XFS: the filesystem of the future?

Posted Jan 23, 2012 12:44 UTC (Mon) by wdaniels (guest, #80192)
Parent article: XFS: the filesystem of the future?

"It just is not practical to take a petabyte-scale filesystem offline to run a filesystem check and repair tool; that work really needs to be done online in the future."

It's also not practical sometimes to backup/format/restore just to shrink some much smaller volumes. It takes time to copy 6TB of data even over a gigabit link. The last time I tried to use XFS I got caught out because I didn't know that you can't just shrink an XFS filesystem the way you can with ext4.

Has this changed? If not, is it ever likely to?

"So, he asked: why do we still need ext4?"

The problem for me is that choice of filesystem is not _usually_ significant _enough_ for whatever I'm doing to research the differences in very much depth. I used to be more inclined to experiment, but got caught out too many times and ended up losing time on projects because of it.

It's not often very important to be able to easily shrink a filesystem, so long as you know you're not going to be able to do it in advance.

I pretty much know where I am with ext so that is always my first choice until I next encounter some particular requirement for best performance in some way or another.

So that really is the point of ext4 as far as I'm concerned...fewer surprises for people with other priorities. And I think that reasoning holds up well for choosing a default filesystem in distros.

to post comments

XFS: the filesystem of the future?

Posted Jan 23, 2012 17:35 UTC (Mon) by sandeen (guest, #42852) [Link]

IIRC Dave addressed a similar question about shrink in the talk, with something like "datasets generally gets bigger, not smaller" and when pressed, suggested that one should (could?) instead use thin provisioning to manage dynamically changing space requirements.

As you point out, there is value to familiarity, but it's also worth poking at the familiar now and then, to see if that familiarity is enough to warrant automatic selection...

XFS: the filesystem of the future?

Posted Jan 23, 2012 22:41 UTC (Mon) by dgc (subscriber, #6611) [Link] (12 responses)

[stuff about shrinking filesystems]

There is no reason why we can't shrink an XFS filesystem - it's not rocket science but there's quite a bit of fiddly work to do and validate:

http://xfs.org/index.php/Shrinking_Support

If you really want shrink support, there's nothing stopping you from doing the work - we'll certainly help you as needed and test and review the changes if you really want to do it. That invitation is extended to anyone who wants to help implement it and write all the tests needed to validate the implementation. I'd estimate about a man-year of work is needed to get it to production ready.

However...

The reason it hasn't been done is that there is basically no demand for shrinking large filesystems. Storage is -cheap-, and in most environments data sets and capacity only grow.

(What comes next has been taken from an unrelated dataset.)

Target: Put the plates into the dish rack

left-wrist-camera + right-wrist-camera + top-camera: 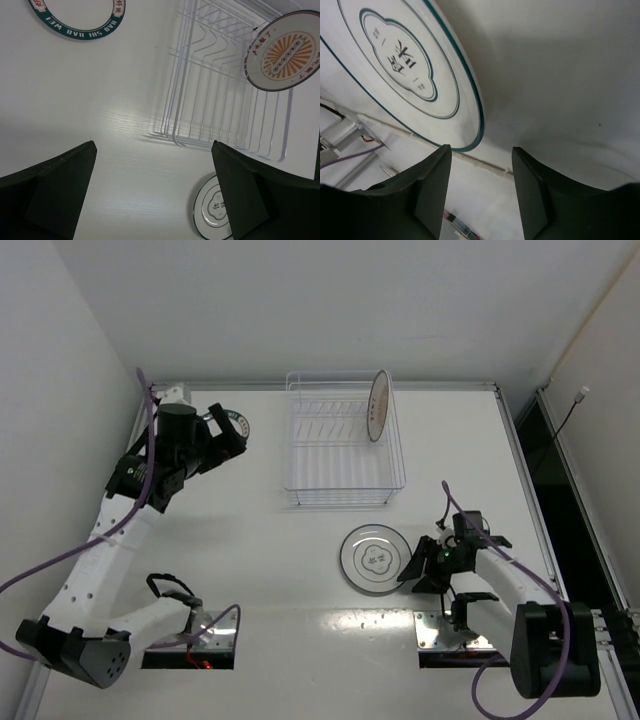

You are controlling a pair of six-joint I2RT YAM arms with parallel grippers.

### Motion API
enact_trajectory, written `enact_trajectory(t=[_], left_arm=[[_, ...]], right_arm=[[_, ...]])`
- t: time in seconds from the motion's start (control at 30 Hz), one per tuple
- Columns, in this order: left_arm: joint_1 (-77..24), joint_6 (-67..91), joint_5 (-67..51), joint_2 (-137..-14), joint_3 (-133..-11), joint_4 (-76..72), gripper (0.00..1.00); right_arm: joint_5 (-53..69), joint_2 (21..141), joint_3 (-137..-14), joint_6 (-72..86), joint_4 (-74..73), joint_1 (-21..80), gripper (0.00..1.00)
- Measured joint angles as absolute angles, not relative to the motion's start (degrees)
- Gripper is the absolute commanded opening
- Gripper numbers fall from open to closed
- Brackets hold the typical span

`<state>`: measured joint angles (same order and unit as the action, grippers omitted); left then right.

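The dish rack (pixel 343 478) (pixel 176 100) stands at the back middle of the table. In its right end the orange sunburst plate (pixel 378 405) (pixel 287 52) stands on edge. The teal-rimmed plate (pixel 238 423) (pixel 80 31) lies flat at the back left, partly hidden by my left gripper (pixel 228 437) (pixel 153 145), which hangs open above the table with nothing between its fingers. The grey-ringed flower plate (pixel 373 559) (pixel 212 210) (pixel 405 65) lies flat in front of the rack. My right gripper (pixel 412 570) (pixel 481 149) is open, low at that plate's right rim, not gripping it.
Two metal base plates (pixel 190 645) (pixel 450 638) sit at the near edge under the arms. A purple cable (pixel 150 455) runs along the left arm. White walls close the left and back sides. A dark gap (pixel 545 470) runs past the table's right edge.
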<state>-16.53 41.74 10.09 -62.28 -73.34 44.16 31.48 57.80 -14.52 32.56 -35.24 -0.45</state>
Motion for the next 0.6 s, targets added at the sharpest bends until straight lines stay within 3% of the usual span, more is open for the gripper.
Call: enact_trajectory(t=[0.1, 0.2, 0.27, 0.3, 0.33, 0.47, 0.6], left_arm=[[-16.53, 43.03, 9.67, -59.22, -73.34, 45.67, 1.0], [-16.53, 43.88, 9.52, -56.29, -73.34, 47.66, 1.0], [-16.53, 44.21, 8.99, -54.96, -73.6, 49.87, 1.0], [-16.53, 44.25, 8.78, -54.85, -74.37, 51.51, 1.0], [-16.53, 44.27, 8.54, -54.96, -75.83, 53.34, 1.0], [-16.53, 44.07, 8.58, -55.64, -80.86, 57.45, 1.0], [-16.53, 44.03, 8.8, -56.14, -83.99, 59.31, 1.0]], right_arm=[[30.92, 59.22, -14.15, 35.14, -32.47, -0.36, 0.46], [30.98, 60.55, -13.47, 39.31, -29.82, -0.34, 0.37], [31.33, 60.73, -12.12, 42.89, -26.63, -0.34, 0.25], [31.33, 60.84, -11.53, 44.29, -25.26, -0.34, 0.03], [30.98, 61.01, -10.87, 45.6, -23.64, -0.32, 0.0], [31.35, 60.25, -10.35, 48.38, -21.98, -0.25, 0.0], [28.21, 53.8, -13.8, 47.94, -30.72, 1.19, 0.0]])
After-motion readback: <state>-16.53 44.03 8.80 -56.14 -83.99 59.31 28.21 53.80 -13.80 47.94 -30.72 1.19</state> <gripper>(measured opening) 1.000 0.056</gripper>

I mentioned thin provisioning in my talk when asked about shrinking - it makes shrinking a redundant feature. All you need to do is run fstrim on the filesystem to tell the storage what regions are unused and all that unused space is returned to the storage free space pool. The filesystem has not changed at all, but the amount of space it consumes is now only the allocated blocks. It will free up more space than even shrinking the filesystem will....

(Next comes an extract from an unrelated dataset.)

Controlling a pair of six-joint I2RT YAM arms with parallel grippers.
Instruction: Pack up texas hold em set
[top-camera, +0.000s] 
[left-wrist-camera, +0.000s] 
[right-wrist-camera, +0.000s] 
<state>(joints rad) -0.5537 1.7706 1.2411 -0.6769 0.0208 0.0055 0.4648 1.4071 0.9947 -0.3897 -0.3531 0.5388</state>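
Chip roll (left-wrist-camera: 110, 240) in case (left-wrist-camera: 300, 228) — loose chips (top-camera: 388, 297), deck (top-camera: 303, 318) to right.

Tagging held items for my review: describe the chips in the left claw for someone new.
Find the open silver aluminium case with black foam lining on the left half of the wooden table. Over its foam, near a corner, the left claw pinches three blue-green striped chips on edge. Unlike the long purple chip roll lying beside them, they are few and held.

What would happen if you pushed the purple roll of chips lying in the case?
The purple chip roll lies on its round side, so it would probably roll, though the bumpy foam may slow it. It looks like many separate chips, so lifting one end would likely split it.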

Further, shrinking via thin provisioning is completely filesystem independent so the "shrink" method is common across all filesystems that supports discard operations. IOWs, there's less you need to know about individual filesystem functionality...

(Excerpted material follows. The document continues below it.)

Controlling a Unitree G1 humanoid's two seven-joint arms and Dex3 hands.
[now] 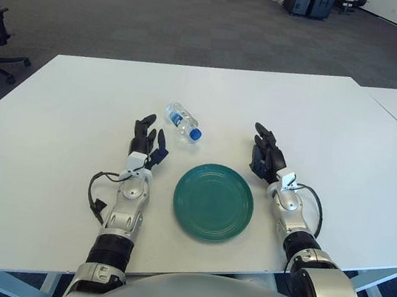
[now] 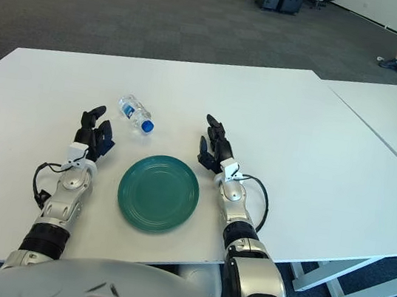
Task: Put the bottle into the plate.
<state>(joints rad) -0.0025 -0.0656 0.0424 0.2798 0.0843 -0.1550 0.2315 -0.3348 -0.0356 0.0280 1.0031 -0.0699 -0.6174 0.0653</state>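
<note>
task hasn't really started afaict. the bottle (image 1: 183, 121) lies on its side on the table (image 1: 49, 149), blue cap pointing toward the robot and a bit to its right, and it sits beyond the plate's far-left edge, apart from the plate, not touching. the plate (image 1: 214, 201) is green, bare, nothing in it, sitting btwn the two arms near the table's front edge. left hand (image 1: 147, 141) shows just left of the plate's far side, fingers loosely spread and pointing fwd, holding nothing; the bottle is near it, just ahead and a bit to its right, w/ a clear gap btwn fingertips and bottle. right hand (image 1: 265, 152) shows on the plate's right, also fingers relaxed and partly extended, nothing in its grip. can't tell whether either hand touches the tabletop. so done: nothing visible. left to do: reach the bottle, close on it, lift, carry it over and set it in the plate. my guess is the left hand is better placed for the pick since the bottle is closer to it. bottle is round and on its side, so it could roll if nudged.
</note>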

In comparison, shrinking is substantially more complex, requires moving data, inodes, directories and other metadata around (i.e. new transactions), requires some tricky operations (like moving the journal!), invalidates all your incremental backups (because inode numbers change), and on top of it all you have to be prepared for a shrink to fail. This means you need to take a full backup before running the operation. If a shrink operation fails you could be left in an unrecoverable situation, requiring a mkfs/restore to recover from. At that point, you may as well just do a dump/mkfs/restore cycle...

IOWs, shrinking is not a simple operation, it has a considerable risk associated with it, and requires a considerable engineering and validation effort to implement it. Those are good arguments for not supporting it, especially as thin provisioning is a more robust and faster way of managing limited storage pools.

Dave.

XFS: the filesystem of the future?

Posted Jan 23, 2012 23:10 UTC (Mon) by dlang (guest, #313) [Link] (5 responses)

shrinking can fail, that I agree with.

but shrinking should never fail in a way that leaves the filesystem invalid.

block numbers will need to change, but I don't see why inode numbers would have to change (and if you don't change those, then lots of other problems vanish), they are already independent of where on the disk the data lives.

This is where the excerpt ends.